Tropical Storm Erin and the Atlantic

Tropical Depression Erin (pink arrow) and the dry environment ahead as seen in Water Vapor imagery

 

Meanwhile, closer to home, a low level swirl has emerged into the southwest Gulf of Mexico.  This is what is left of the tropical system we’ve been watching over the last few days.  Again, dry air and strong upper level winds have created an unfavorable environment for development in the Gulf, even though a distinct low-level swirl can be seen in visible satellite imagery:

Visible image of 92L in the Gulf

Tropical disturbance in the Gulf of Mexico as of Friday morning. Note the low level swirl, free of thunderstorm activity.

 

As long as the environment continues to be hostile like this, it will be very difficult for either system to get better organized.  However, since the Gulf system is close to land – it will continue to be monitored for signs of development over the next few days, and recon is standing by to fly into the system if necessary.

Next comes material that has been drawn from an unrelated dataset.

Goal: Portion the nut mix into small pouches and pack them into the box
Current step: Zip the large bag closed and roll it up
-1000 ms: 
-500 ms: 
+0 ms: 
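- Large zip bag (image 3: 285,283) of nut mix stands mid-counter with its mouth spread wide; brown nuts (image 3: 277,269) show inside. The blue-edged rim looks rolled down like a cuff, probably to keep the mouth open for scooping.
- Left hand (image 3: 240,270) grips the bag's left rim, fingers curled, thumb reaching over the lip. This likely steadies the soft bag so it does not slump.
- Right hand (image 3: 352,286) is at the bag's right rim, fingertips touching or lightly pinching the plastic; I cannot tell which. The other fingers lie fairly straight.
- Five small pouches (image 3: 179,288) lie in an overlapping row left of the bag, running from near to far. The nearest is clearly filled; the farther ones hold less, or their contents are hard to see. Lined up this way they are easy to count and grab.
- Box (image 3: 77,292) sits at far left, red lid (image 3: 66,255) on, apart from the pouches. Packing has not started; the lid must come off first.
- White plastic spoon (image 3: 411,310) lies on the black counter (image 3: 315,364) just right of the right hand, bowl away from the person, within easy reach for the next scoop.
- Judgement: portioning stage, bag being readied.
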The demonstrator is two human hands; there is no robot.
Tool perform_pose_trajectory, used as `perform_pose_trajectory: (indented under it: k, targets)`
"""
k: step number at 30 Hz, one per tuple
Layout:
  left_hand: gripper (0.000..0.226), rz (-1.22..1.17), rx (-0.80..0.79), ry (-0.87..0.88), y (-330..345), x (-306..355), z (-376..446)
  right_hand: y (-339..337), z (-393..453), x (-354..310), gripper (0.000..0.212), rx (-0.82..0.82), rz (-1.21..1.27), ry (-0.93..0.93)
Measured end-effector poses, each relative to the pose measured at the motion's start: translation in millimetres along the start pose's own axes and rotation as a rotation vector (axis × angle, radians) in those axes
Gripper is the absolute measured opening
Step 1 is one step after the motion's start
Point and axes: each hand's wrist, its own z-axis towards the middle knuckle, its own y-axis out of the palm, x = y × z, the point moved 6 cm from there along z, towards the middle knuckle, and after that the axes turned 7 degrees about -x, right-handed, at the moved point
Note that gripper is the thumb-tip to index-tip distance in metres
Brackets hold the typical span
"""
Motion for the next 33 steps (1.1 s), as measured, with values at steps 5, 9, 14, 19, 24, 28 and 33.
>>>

Looking forward a few days, the large-scale environment is about to change across the tropical Atlantic.  A large-scale atmospheric wave called the MJO (or, Madden-Julian Oscillation), is expected to move into a phase which will enhance upward motion in the Atlantic next week.  Generally speaking, this creates an environment with less dry-air, lower surface pressures and more shower and thunderstorm activity across the deep tropics.

As noted in the latest update from Colorado State University, it is possible we will see one or more systems develop in the second half of August as we quickly approach the peak of the Atlantic hurricane season.